Your answer should be the lines below from the one with "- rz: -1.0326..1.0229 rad" to the one with "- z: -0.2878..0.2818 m", both included, given again exactly and with nothing added.

DATASET CONTENT Block Start

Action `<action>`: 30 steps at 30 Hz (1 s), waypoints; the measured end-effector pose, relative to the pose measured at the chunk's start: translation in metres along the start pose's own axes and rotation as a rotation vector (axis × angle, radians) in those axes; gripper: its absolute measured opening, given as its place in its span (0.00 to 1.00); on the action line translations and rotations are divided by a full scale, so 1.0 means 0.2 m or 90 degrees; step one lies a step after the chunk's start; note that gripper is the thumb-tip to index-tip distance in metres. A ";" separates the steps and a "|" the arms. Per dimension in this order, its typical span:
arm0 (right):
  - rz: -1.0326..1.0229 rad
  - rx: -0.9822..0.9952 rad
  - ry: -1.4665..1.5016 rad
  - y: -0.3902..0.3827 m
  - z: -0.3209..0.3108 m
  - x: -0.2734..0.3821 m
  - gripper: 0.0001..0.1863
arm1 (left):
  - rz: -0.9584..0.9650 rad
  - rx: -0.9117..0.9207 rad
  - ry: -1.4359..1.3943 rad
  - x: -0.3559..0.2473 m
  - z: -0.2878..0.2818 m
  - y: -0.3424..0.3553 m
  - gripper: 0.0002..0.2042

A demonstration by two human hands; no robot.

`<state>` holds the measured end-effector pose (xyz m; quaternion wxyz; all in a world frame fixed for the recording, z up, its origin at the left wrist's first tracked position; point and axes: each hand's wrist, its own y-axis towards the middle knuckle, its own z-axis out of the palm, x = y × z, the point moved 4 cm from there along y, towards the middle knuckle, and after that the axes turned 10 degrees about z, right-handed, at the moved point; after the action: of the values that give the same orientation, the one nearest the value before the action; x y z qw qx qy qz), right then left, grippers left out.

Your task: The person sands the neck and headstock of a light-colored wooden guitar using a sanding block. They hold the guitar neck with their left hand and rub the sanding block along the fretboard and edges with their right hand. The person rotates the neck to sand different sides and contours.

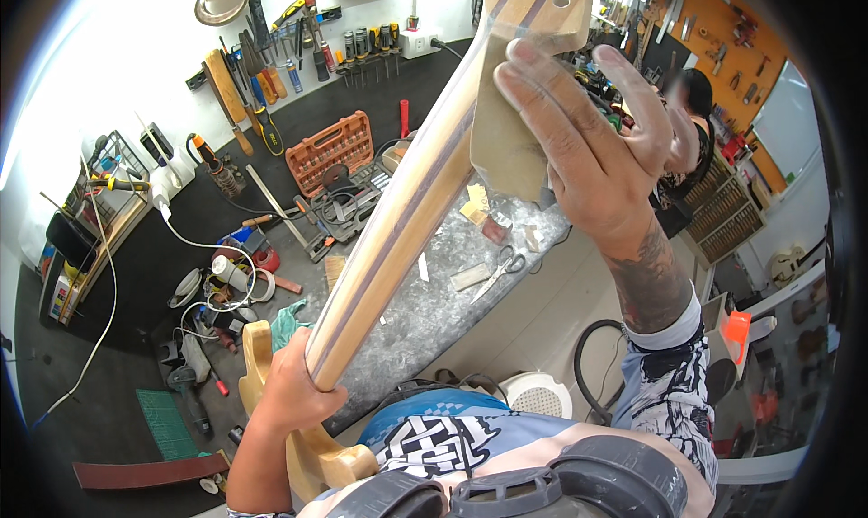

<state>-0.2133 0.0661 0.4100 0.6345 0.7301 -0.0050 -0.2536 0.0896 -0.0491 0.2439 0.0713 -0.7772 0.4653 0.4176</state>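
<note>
A: Where's the work?
B: Striped wooden guitar neck [398,229] is held up at a slant over the grey bench [384,342]. Headstock [533,12] at the top, body [312,464] at the bottom by the person's lap.
A: Left hand?
B: Left hand [294,387] is wrapped around the neck's lower end, close to the body. Fingers curl behind the wood, thumb on the near side.
A: Right?
B: Right hand [601,156] is up near the headstock, over a tan sheet [502,143] that lies along the neck's edge. Fingers straight and spread, two of them on the sheet. Thumb hidden, so can't tell if it's pinched.
A: On the bench?
B: Scissors [500,272] toward the near edge, paper scraps [475,206] just beyond them. Open orange tool case [331,152] farther back, teal cloth [287,324] near the left hand.
A: Elsewhere?
B: Green mat [165,423] lower left, screwdrivers [369,43] on the back wall. Another person [692,147] at right, beyond the right hand.
</note>
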 end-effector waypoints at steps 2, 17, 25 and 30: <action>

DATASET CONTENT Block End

SOLUTION TO THIS EXERCISE:
  - rz: -1.0326..1.0229 rad
  - rx: -0.9822..0.9952 rad
  - ry: -1.4665..1.5016 rad
  - y: -0.3902..0.3827 m
  - z: -0.3209..0.3108 m
  - x: -0.2734..0.3821 m
  - gripper: 0.0001..0.1863
arm1 (left):
  - rz: -0.9584..0.9650 rad
  - rx: -0.9117..0.9207 rad
  - ry: -1.4359..1.3943 rad
  - x: -0.3559..0.2473 m
  - z: -0.2878..0.2818 m

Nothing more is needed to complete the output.